> **Work task**
Transcribe the entire listing exactly.

Segment Start: Source data

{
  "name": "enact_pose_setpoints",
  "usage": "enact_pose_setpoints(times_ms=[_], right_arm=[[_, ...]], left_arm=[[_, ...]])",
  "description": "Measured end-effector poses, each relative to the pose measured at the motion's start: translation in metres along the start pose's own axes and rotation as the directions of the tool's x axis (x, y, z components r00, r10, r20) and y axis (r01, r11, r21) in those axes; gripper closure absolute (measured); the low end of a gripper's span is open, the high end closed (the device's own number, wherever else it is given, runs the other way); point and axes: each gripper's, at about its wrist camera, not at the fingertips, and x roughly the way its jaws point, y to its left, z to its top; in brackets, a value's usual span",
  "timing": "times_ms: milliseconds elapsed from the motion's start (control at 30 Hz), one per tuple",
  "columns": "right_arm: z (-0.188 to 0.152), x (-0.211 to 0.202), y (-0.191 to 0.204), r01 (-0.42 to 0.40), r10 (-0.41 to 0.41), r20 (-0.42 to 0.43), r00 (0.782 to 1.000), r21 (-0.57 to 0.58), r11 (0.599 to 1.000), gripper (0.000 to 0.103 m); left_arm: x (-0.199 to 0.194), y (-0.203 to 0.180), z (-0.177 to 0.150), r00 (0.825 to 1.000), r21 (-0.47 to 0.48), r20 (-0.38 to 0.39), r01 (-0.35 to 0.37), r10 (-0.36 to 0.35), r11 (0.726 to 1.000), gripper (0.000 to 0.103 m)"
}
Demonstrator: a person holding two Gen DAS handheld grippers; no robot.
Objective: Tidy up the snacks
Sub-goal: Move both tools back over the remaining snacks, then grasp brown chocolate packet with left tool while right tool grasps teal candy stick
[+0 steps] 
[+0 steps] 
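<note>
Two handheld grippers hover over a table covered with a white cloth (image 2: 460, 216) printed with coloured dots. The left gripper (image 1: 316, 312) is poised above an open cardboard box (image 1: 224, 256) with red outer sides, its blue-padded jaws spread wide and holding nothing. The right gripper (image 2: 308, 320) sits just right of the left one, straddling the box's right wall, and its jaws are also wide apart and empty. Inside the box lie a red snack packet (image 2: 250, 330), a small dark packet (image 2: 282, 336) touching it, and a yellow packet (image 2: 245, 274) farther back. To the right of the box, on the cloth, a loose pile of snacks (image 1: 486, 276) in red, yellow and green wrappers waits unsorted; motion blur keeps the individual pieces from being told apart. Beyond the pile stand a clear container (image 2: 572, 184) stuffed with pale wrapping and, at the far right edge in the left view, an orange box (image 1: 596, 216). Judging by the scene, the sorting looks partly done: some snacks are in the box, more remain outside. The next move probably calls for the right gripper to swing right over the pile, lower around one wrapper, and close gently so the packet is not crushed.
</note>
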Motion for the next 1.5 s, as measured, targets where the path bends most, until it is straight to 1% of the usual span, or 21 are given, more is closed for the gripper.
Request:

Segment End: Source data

> **Exercise solution**
{
  "name": "enact_pose_setpoints",
  "usage": "enact_pose_setpoints(times_ms=[_], right_arm=[[_, ...]], left_arm=[[_, ...]])",
  "description": "Measured end-effector poses, each relative to the pose measured at the motion's start: translation in metres along the start pose's own axes and rotation as the directions of the tool's x axis (x, y, z components r00, r10, r20) and y axis (r01, r11, r21) in those axes; gripper closure absolute (measured); the low end of a gripper's span is open, the high end closed (the device's own number, wherever else it is given, runs the other way); point and axes: each gripper's, at about its wrist camera, not at the fingertips, and x roughly the way its jaws point, y to its left, z to its top; in brackets, a value's usual span",
  "timing": "times_ms: milliseconds elapsed from the motion's start (control at 30 Hz), one per tuple",
  "columns": "right_arm: z (-0.188 to 0.152), x (-0.211 to 0.202), y (-0.191 to 0.204), r01 (-0.42 to 0.40), r10 (-0.41 to 0.41), r20 (-0.42 to 0.43), r00 (0.782 to 1.000), r21 (-0.57 to 0.58), r11 (0.599 to 1.000), gripper (0.000 to 0.103 m); left_arm: x (-0.199 to 0.194), y (-0.203 to 0.180), z (-0.177 to 0.150), r00 (0.825 to 1.000), r21 (-0.47 to 0.48), r20 (-0.38 to 0.39), r01 (-0.35 to 0.37), r10 (-0.36 to 0.35), r11 (0.726 to 1.000), gripper (0.000 to 0.103 m)"
}
Demonstrator: a person holding two Gen DAS handheld grippers; no robot.
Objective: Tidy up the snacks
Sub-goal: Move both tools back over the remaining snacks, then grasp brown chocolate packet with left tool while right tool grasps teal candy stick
[+0 steps] 
[+0 steps] 
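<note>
Two handheld grippers hover over a table covered with a white cloth (image 2: 460, 216) printed with coloured dots. The left gripper (image 1: 316, 312) is poised above an open cardboard box (image 1: 224, 256) with red outer sides, its blue-padded jaws spread wide and holding nothing. The right gripper (image 2: 308, 320) sits just right of the left one, straddling the box's right wall, and its jaws are also wide apart and empty. Inside the box lie a red snack packet (image 2: 250, 330), a small dark packet (image 2: 282, 336) touching it, and a yellow packet (image 2: 245, 274) farther back. To the right of the box, on the cloth, a loose pile of snacks (image 1: 486, 276) in red, yellow and green wrappers waits unsorted; motion blur keeps the individual pieces from being told apart. Beyond the pile stand a clear container (image 2: 572, 184) stuffed with pale wrapping and, at the far right edge in the left view, an orange box (image 1: 596, 216). Judging by the scene, the sorting looks partly done: some snacks are in the box, more remain outside. The next move probably calls for the right gripper to swing right over the pile, lower around one wrapper, and close gently so the packet is not crushed.
</note>
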Motion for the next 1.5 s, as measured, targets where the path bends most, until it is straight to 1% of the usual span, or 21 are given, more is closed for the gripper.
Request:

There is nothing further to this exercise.